◆ **Required work**: In the material below, find each line that contains the word "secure" and copy it.

━━━━━━━━━━━━━━━━━━━━

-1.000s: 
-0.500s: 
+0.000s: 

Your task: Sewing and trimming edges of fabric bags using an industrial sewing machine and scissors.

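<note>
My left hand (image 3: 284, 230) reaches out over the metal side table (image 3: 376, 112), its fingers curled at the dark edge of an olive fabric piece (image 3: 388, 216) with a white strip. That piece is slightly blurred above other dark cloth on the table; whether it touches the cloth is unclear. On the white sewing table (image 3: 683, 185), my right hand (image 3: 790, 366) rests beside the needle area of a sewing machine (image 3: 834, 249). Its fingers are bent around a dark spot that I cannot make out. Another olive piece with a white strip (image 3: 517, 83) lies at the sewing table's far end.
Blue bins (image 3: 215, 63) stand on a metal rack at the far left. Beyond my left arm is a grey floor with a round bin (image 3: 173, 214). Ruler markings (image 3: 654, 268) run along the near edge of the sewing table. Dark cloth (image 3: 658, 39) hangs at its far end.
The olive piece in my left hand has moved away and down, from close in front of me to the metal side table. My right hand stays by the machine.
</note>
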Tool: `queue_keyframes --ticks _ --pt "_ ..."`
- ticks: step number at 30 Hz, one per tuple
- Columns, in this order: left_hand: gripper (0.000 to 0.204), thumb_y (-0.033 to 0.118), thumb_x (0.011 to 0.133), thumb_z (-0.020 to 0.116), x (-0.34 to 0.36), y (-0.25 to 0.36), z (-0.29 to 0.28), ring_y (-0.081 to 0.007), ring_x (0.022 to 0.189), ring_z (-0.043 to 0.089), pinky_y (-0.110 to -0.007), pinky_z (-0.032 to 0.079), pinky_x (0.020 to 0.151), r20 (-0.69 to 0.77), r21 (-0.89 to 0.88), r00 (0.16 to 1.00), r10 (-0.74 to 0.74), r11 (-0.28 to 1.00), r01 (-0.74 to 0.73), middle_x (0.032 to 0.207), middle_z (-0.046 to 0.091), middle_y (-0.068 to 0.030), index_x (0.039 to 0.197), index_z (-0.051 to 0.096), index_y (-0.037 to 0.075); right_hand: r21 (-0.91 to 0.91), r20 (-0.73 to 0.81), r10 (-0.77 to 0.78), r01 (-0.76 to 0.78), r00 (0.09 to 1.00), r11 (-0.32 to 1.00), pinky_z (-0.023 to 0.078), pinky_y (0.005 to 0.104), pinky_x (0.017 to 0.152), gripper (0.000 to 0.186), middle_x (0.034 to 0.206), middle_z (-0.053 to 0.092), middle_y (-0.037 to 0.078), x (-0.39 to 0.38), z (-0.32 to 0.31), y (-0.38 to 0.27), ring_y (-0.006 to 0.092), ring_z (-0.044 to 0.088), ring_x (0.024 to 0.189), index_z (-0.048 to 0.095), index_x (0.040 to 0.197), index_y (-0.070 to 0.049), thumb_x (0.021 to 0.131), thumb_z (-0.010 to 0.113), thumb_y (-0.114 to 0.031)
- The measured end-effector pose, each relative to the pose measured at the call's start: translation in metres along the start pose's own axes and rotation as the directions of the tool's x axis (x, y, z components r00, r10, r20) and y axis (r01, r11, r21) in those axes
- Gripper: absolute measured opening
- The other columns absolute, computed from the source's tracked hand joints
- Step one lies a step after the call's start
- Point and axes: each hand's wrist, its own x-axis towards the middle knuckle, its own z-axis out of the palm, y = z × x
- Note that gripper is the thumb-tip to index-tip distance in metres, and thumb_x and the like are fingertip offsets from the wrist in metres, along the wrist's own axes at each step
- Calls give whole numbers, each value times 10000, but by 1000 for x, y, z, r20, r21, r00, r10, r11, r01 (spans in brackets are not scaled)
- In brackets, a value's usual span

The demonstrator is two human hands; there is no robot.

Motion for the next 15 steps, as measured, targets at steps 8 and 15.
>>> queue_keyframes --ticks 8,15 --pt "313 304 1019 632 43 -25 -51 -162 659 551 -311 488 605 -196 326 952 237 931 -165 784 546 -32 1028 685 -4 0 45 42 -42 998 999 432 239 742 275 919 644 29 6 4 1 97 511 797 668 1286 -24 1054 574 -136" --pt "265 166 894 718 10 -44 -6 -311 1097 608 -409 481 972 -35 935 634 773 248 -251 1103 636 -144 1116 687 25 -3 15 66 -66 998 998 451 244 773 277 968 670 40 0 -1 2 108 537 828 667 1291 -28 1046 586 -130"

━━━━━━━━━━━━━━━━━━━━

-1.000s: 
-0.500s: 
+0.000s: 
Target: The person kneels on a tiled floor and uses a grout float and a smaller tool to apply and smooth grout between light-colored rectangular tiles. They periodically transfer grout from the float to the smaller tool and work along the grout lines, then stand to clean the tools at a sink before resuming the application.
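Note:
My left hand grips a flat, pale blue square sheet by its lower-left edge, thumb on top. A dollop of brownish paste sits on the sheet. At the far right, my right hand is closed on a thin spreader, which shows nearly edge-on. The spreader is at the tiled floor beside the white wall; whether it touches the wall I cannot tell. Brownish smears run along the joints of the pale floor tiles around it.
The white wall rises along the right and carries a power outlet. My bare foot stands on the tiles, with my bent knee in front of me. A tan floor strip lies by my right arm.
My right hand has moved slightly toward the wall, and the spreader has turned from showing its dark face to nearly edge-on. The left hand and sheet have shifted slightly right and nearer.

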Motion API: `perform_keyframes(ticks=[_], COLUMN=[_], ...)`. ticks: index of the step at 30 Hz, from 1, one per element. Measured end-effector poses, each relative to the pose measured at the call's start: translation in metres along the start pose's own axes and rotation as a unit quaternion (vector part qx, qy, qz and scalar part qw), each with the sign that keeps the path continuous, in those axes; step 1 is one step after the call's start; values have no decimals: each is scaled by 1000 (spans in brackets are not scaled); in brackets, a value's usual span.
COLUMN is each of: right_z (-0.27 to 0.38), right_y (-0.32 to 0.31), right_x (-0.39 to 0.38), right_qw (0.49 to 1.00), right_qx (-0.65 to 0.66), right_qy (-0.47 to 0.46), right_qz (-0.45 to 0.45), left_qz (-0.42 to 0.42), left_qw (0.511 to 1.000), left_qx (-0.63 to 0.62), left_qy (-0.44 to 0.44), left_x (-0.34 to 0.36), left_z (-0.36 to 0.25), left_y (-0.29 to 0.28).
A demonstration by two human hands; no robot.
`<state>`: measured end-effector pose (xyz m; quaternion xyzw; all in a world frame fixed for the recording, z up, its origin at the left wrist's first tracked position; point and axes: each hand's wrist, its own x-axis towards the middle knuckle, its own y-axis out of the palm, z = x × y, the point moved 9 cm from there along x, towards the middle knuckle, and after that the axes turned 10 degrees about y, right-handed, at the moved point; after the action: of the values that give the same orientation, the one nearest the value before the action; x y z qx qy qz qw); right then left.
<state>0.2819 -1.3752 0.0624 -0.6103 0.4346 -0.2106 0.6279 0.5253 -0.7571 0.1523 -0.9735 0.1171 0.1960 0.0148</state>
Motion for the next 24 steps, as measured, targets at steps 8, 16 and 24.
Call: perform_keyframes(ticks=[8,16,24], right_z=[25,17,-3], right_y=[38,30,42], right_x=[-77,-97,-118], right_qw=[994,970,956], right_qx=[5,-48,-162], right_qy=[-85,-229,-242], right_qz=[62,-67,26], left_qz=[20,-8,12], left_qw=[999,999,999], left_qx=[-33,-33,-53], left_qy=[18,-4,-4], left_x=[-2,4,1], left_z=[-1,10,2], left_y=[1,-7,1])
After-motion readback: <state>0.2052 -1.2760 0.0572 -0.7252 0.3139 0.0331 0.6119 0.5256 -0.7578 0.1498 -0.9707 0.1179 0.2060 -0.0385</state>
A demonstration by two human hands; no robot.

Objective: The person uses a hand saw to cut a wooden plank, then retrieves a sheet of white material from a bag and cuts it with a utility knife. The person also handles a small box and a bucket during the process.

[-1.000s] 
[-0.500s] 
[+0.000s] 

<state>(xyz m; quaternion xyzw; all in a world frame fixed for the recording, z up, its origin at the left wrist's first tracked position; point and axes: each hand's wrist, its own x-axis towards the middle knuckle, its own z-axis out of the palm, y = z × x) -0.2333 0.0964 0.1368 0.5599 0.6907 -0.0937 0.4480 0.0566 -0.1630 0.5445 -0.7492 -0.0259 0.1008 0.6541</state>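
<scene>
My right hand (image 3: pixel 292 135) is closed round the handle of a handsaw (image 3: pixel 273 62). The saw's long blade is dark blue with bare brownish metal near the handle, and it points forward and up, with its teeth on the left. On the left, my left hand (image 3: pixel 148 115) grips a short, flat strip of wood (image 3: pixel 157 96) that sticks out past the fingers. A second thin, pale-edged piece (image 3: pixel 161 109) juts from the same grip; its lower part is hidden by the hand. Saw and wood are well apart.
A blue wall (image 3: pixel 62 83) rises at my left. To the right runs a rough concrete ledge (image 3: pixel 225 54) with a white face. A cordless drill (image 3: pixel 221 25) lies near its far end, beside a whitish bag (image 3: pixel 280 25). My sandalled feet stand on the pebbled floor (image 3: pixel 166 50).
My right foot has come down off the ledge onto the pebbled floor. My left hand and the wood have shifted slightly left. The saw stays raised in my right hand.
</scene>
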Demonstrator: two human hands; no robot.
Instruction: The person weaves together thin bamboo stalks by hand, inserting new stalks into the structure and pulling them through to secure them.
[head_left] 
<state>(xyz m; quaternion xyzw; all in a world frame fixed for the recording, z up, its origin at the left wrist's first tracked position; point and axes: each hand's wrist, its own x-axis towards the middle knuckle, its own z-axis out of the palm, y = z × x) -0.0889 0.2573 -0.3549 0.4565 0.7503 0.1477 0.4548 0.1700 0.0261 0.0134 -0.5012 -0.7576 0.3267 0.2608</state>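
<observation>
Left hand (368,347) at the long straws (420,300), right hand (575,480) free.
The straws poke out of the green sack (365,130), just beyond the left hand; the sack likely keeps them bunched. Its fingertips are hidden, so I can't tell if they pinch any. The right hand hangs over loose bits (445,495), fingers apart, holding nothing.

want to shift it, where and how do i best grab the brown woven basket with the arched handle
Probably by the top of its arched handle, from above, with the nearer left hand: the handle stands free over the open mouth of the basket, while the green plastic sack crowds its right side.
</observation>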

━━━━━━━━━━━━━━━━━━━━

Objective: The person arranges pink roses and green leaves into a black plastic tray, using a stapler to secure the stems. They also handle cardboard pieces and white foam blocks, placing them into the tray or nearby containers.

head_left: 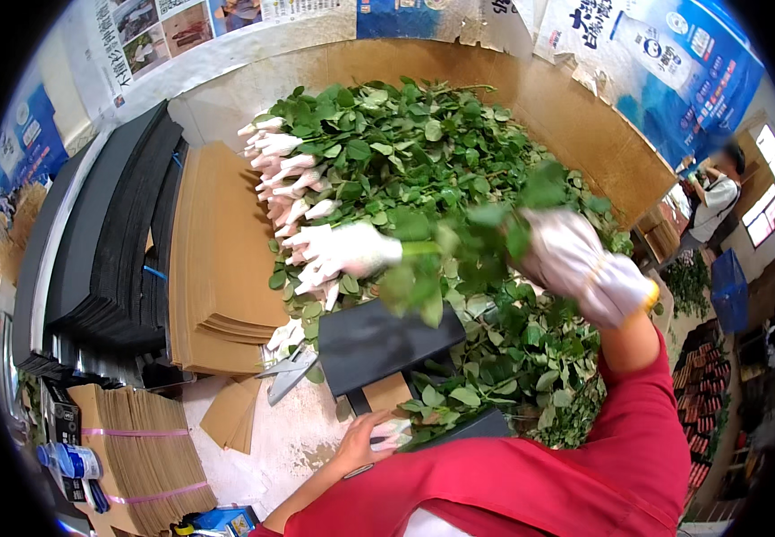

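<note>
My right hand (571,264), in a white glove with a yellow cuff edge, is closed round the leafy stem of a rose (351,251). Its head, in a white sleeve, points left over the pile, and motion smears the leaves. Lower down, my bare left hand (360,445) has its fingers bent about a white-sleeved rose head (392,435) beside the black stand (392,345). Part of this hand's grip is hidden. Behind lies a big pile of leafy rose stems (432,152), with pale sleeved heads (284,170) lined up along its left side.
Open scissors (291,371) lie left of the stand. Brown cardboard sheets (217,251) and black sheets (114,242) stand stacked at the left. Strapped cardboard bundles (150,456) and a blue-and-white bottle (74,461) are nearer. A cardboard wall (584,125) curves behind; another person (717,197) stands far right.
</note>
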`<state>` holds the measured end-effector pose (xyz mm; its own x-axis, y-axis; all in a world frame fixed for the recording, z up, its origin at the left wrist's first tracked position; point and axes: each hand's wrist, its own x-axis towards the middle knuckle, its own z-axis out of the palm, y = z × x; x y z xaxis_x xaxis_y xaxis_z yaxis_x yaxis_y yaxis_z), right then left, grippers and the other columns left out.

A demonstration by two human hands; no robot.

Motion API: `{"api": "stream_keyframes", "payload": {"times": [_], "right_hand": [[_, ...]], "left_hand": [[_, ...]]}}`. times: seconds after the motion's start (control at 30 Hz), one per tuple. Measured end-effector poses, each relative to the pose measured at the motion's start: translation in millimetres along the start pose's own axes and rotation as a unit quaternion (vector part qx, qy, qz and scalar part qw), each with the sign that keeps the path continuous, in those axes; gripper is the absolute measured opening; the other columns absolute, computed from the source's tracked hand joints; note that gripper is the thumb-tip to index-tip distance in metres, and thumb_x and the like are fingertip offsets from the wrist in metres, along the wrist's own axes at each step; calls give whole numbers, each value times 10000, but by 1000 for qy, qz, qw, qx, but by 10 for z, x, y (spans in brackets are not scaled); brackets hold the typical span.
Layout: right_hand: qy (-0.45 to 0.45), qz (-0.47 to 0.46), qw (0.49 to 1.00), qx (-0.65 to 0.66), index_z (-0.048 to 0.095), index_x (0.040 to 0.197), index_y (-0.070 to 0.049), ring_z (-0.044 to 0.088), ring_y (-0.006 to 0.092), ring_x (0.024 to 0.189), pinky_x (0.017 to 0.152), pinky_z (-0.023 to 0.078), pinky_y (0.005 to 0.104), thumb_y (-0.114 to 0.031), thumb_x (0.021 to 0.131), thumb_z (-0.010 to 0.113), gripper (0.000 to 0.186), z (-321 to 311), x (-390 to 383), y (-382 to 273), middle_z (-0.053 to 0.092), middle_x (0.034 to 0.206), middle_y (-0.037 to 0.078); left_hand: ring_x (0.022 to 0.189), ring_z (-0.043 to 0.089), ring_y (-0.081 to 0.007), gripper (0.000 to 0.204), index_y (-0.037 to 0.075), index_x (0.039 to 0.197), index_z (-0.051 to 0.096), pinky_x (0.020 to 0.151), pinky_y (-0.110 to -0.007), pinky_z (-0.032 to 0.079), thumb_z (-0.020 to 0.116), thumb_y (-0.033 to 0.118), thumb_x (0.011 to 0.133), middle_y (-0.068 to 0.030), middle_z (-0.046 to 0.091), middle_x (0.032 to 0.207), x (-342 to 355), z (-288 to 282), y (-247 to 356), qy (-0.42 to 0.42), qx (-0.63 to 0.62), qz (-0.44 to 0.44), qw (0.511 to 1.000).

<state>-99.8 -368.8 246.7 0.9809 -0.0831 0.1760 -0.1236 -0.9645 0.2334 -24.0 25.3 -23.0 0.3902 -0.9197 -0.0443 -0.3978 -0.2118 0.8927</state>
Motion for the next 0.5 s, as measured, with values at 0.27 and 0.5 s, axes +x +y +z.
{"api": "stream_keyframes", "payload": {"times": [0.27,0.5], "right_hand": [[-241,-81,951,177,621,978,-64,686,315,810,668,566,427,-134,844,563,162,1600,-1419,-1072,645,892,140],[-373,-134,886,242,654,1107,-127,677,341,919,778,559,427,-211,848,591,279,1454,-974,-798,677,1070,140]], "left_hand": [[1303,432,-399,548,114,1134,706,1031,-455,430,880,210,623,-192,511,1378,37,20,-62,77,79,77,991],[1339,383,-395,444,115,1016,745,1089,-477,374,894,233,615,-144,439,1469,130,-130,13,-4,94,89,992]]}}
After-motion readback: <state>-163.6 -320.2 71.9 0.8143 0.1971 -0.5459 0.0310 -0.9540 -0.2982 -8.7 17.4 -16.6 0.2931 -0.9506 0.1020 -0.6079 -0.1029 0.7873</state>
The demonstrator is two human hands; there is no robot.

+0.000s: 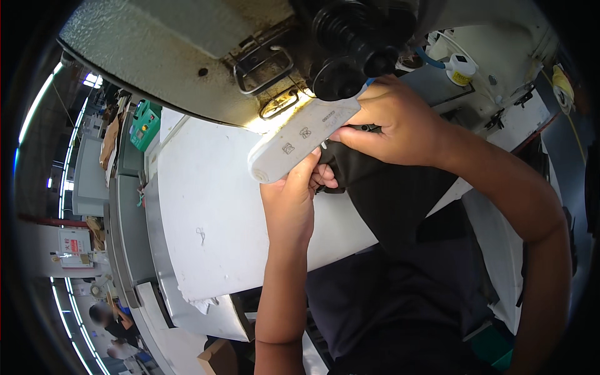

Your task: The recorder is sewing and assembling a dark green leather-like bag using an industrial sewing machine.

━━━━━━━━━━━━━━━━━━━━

◆ **Completed task**:
Instruction: The person weaves together thin bamboo stalks by hand, inserting new stalks into the structure and pulling them through to secure them.
Objective: The person arranges pink roses and green leaves into a black plastic tray, using a stapler to secure the stems. They also handle cardboard pieces and white foam blocks, placing them into the tray or nearby containers.

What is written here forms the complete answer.